Developed by a Wisconsin engineering firm, Lentz Engineering Associates, this hybrid system uses 100 percent outside air, but overcomes the so-called energy penalty typically caused by doing so. Evaporative cooling technologies form the backbone of the system. This system exploits the indirect, rather than just the direct, evaporative process using an air-to-air, plate-and-frame heat exchanger to separate supply air from both the water used for evaporation, as well as the building exhaust used for energy recovery.
Two separate air streams flow over the heat exchanger plates, and water is sprayed on one side to create the evaporative cooling effect, yet it never comes in contact with the supply air. This method reduces moisture sent into the air during a conventional direct evaporative process. Its objective is to harvest energy from the expended air, lowering the amount of raw energy required.
A hybrid system uses other components whenever additional cooling or heating capacity is required. A typical chilled water or direct expansion (DX) system can be incorporated into the overall design to provide supplemental cooling or heating only when the demand is high.
Such a hybrid system incorporates a multifunctional concept, in which individual pieces of equipment serve multiple design objectives. For example, not only does the IDEC unit provide primary cooling and heating, but it also acts as the cooling tower for the chilled water system. The system also uses “amplification,” that is, multiple heat exchangers may be used to amplify cooling/heating energy for recovery. In addition, the hybrid system is designed to use recoverable thermal energy before tapping into virgin energy.
A hybrid system not only reduces energy consumption by a phenomenal rate, but has ancillary benefits. In fact, it is common for schools to shift from using minimum outside air to 100-percent outside air ventilation — and at the same time, reduce their energy expenditures. A typical retrofit using a hybrid design will reduce energy usage by about 30 percent. More staggeringly, fitting a new building with such a system may actually lower energy consumption by 70 percent.
Five years ago, Wausau West High School, in Wausau, Wis., designed and installed a hybrid system. The existing 292,000-sq.-ft. facility reduced its
primary heating plant by 60 percent and its primary cooling plant by 92 percent. Overall gross energy use reductions for natural gas and electricity decreased by 38 percent and 28 percent, respectively. The school reports its gross energy costs were reduced by 29.3 percent. Total energy consumption went from 52 million BTUs to 34 million BTUs, a savings of approximately 18 million BTUs. This was with a HVAC system that was changed from minimum outside air ventilation to 100-percent outside air ventilation.
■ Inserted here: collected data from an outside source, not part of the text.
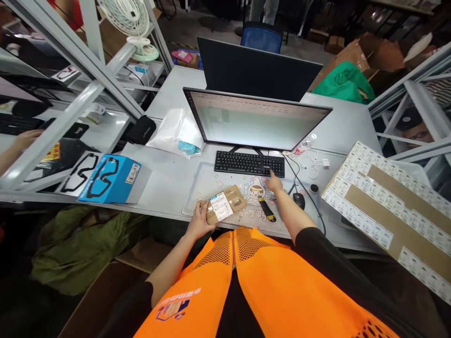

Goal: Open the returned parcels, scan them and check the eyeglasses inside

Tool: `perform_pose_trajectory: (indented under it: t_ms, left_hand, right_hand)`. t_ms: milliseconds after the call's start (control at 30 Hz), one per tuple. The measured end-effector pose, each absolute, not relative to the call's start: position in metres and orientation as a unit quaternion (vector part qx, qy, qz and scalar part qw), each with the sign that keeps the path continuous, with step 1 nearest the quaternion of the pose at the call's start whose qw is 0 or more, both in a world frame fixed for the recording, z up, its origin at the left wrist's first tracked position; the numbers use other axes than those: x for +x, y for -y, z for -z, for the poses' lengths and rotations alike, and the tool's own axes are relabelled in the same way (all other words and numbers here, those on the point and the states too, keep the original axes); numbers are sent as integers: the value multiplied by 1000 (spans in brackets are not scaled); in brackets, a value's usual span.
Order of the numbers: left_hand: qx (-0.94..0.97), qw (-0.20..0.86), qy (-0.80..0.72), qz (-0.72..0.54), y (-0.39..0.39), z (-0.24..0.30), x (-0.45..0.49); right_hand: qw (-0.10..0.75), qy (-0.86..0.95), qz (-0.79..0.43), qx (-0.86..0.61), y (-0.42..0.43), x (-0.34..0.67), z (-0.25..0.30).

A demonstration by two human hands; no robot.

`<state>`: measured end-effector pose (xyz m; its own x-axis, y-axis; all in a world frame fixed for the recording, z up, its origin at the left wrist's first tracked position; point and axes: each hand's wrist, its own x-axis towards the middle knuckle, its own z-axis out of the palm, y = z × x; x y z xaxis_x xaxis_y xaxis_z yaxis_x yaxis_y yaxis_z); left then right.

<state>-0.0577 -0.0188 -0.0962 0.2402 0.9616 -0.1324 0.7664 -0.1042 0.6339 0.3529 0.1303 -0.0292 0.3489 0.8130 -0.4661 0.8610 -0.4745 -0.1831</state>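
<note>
My left hand grips the left end of a small brown parcel with a white printed label on top. The parcel lies at the front of a desk mat with a cartoon duck drawing. My right hand is at the lower right part of a black keyboard, one finger stretched onto the keys; it holds nothing. Below that hand a black and yellow utility knife lies on the mat. A black mouse sits right of my right forearm.
Behind the keyboard stands a lit monitor, with another monitor behind it. At left are a blue box, a white plastic bag and a black case. A label-covered cardboard sheet juts over the right side. Another person's hand shows far left.
</note>
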Motion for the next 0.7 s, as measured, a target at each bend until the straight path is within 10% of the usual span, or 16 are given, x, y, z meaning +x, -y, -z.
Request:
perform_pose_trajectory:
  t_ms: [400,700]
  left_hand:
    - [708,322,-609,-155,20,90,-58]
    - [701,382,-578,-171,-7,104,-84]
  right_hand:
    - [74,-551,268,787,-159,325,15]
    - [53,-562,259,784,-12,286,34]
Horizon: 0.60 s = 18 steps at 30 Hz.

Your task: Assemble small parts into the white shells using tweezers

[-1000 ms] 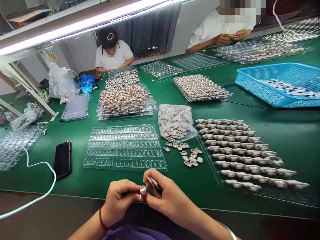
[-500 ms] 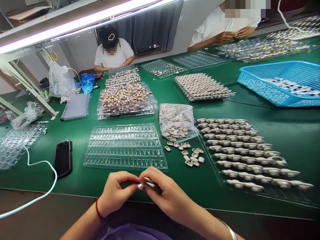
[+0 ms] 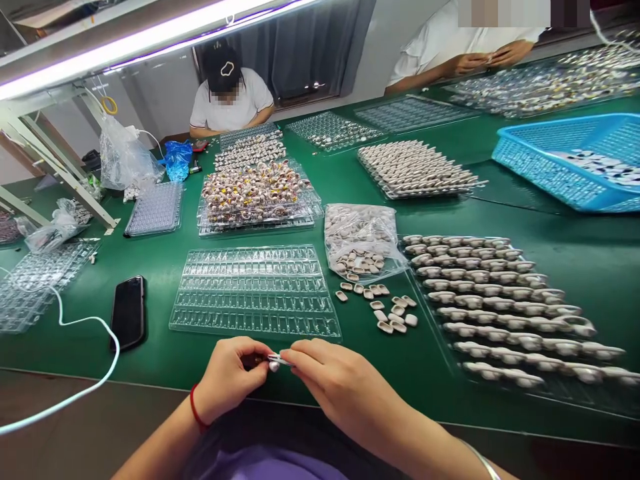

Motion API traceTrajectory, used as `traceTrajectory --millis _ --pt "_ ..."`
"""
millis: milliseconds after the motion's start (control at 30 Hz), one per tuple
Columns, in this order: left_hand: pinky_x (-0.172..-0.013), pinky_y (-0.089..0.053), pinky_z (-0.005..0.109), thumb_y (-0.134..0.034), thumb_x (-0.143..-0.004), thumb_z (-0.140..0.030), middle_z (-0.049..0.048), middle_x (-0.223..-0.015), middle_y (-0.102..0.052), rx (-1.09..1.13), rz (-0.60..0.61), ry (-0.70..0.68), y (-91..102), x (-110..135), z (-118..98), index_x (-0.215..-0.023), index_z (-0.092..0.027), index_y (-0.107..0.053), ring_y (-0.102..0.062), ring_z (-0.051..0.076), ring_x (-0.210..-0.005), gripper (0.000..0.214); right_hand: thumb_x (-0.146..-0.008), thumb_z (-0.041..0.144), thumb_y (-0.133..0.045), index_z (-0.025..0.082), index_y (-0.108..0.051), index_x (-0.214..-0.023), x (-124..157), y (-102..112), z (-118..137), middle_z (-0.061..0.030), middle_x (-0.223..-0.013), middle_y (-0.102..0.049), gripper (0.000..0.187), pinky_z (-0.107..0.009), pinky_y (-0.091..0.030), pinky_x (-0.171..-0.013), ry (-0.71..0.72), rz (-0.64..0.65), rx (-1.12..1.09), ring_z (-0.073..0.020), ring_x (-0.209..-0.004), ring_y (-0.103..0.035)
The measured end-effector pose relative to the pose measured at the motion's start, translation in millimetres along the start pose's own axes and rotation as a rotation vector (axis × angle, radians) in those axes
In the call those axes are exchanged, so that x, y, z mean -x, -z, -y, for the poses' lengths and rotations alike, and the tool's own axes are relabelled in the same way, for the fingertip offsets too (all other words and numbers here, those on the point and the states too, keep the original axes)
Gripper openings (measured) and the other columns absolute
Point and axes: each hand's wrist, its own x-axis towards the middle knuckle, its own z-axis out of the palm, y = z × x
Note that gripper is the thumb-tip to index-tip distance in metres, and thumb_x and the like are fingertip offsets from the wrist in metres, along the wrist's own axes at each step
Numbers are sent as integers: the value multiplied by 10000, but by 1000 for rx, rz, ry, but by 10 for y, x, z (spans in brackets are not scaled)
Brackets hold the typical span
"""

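Observation:
My left hand (image 3: 231, 375) is closed, thumb and forefinger pinching a small pale, rounded part (image 3: 274, 366) just in front of the table's near edge. My right hand (image 3: 336, 379) is closed too, holding slim metal tweezers (image 3: 284, 361) whose tips point left and reach the part at my left fingertips. The fingers hide much of the part. Just beyond both hands lies a clear plastic tray (image 3: 255, 293) with rows of slots. To its right, loose beige, hollow oblong pieces (image 3: 395, 319) are scattered beside an open clear bag (image 3: 361, 230) of the same pieces.
A tray of beige pieces in rows (image 3: 515, 310) lies right, a blue basket (image 3: 545, 170) behind it. A phone (image 3: 128, 312) and a white cable (image 3: 87, 321) lie left. Stacked filled trays (image 3: 255, 197) stand further back. Two people (image 3: 231, 100) sit across the table.
My right hand has drawn slightly away from my left, and the tweezers now lie nearly level, tips at the pale part. The whole view has shifted a little, moving the table items rightward.

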Motion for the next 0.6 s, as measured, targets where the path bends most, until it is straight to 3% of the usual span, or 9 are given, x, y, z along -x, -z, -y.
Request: traceTrajectory --millis 233,433,600 --pt "-629 -524 245 -594 -750 -113 60 -779 -761 -13 1 4 -1 -23 4 -836 -144 -759 -682 174 -683 189 -767 -50 -542 149 -642 -887 0 -12 74 -28 -756 -640 253 -311 -418 -560 72 31 230 -188 -610 -567" --pt "-633 -525 247 -587 -748 -115 56 -768 -756 -17 13 12 1 -29 -3 -833 -146 -753 -675 172 -674 189 -799 -16 -470 133 -636 -845 -26 2 194 -72 -728 -615 227 -334 -359 -534 170 -19 440 -202 -601 -520" --pt "-593 -493 228 -580 -768 -131 42 -749 -739 -35 15 3 -10 -21 -12 -826 -152 -741 -639 153 -637 172 -773 -23 -435 123 -643 -821 -19 -17 286 -87 -707 -592 258 -343 -336 -522 169 -21 528 -212 -598 -494"
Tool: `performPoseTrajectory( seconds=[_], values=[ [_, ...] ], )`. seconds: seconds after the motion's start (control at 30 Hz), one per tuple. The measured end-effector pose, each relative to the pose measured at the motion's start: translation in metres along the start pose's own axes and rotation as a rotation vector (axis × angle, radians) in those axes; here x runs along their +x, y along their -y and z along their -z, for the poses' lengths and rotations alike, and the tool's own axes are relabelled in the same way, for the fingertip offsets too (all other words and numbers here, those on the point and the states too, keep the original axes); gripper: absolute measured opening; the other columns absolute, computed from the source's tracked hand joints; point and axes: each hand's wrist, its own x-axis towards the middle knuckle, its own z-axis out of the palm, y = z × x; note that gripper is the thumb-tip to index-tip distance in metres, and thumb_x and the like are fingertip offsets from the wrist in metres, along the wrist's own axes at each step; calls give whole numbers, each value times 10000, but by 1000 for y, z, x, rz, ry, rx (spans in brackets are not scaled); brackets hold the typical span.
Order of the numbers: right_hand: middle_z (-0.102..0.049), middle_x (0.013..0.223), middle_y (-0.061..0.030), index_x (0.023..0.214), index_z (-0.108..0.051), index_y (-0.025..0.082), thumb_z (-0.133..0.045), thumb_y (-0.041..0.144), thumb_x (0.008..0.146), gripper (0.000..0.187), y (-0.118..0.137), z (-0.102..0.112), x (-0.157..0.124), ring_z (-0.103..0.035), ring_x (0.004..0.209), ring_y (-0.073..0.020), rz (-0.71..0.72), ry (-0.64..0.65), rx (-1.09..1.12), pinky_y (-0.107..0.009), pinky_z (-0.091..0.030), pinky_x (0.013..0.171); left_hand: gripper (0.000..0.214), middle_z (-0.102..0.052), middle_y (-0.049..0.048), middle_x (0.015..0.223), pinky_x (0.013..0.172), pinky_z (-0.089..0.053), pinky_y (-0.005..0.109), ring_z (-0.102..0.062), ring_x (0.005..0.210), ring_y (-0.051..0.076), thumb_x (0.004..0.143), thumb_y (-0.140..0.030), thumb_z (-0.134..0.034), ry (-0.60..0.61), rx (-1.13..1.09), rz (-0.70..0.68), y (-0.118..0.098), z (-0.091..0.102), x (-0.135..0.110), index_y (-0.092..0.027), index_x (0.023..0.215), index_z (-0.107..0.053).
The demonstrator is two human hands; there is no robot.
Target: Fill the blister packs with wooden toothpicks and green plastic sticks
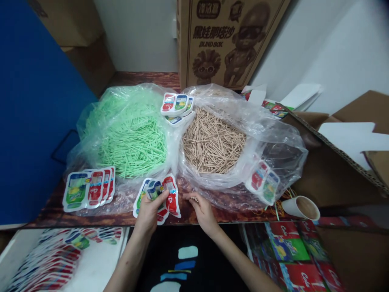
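My left hand (149, 211) is closed on a small stack of printed plastic blister packs (170, 195) at the near edge of the brown table (57, 202). My right hand (201, 209) sits just to their right, fingers curled round a few tan wooden sticks. Right behind the hands lie two open clear bags: one full of green sticks (133, 140), one full of tan wooden sticks (211, 142).
More blister packs lie at front left (89, 189), between the bags at the back (177, 104) and on the right bag's side (263, 180). A paper cup (301, 207) lies on its side at right. Cardboard boxes (226, 38) stand behind; printed sheets (291, 253) lie below the table.
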Motion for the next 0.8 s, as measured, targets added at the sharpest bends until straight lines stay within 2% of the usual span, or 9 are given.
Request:
performPoseTrajectory(
  seconds=[0.13,0.43,0.53,0.6,0.7,0.8],
  values=[
    [-700,965,-56,927,-636,231,-478,270,921,163,1,0,0,-649,962,-219,1,-1,-8,-365,-472,896,328,-756,17,752,662,-554,260,-695,643,165,539,-222,-869,-24,4,-4,-1,2,2,-137,820,-723],
    [-702,953,-52,920,-634,221,-477,276,922,166,1,-1,0,-651,934,-211,-18,-3,-24,-350,-476,874,297,-758,26,767,673,-556,268,-697,648,169,569,-247,-857,21,28,-1,6,3,7,-146,818,-732],
    [-704,924,-47,913,-651,210,-497,282,917,170,4,1,1,-647,905,-204,-47,-8,12,-337,-474,852,250,-747,13,720,641,-542,258,-676,614,156,580,-265,-848,48,109,-1,8,3,3,-148,765,-727],
    [-708,891,-39,890,-649,202,-532,290,905,147,15,6,5,-646,878,-194,-75,-51,122,-324,-478,842,216,-729,-1,678,612,-518,244,-649,587,142,596,-273,-837,84,216,-20,10,5,1,-147,720,-714],
    [-727,888,-31,876,-606,210,-575,318,893,114,46,18,21,-662,888,-193,-120,-151,458,-347,-482,880,178,-716,-8,679,606,-490,232,-625,602,136,637,-273,-808,189,373,-67,12,6,-1,-149,722,-713],
    [-744,941,-41,876,-578,222,-601,334,884,114,83,27,42,-672,971,-218,-143,-53,760,-415,-474,940,156,-722,-2,716,652,-494,243,-628,649,148,658,-265,-790,274,433,-82,10,2,-2,-154,742,-722]
  ],
)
Three new schools in Howell Township, N.J., will each save more than $25,000 in yearly HVAC energy costs after installing a hybrid design and will soon become the first LEED silver-certified schools in the state.
It has been reported that since the beginning of the current school year, absentee rates at these schools are approximately 60 percent lower than
at other schools in the same district.
Unfortunately, most project teams design HVAC systems around cooling, not ventilation. Relatively new technologies that allow for the design and construction of highly efficient HVAC systems have been available for years, yet it seems project teams are reluctant to use them. It will take a change in overall thinking and engineering design strategies, but with more
forethought about the basic HVAC process, not only can schools solve indoor air quality concerns, but also reduce energy consumption and lower energy costs as well.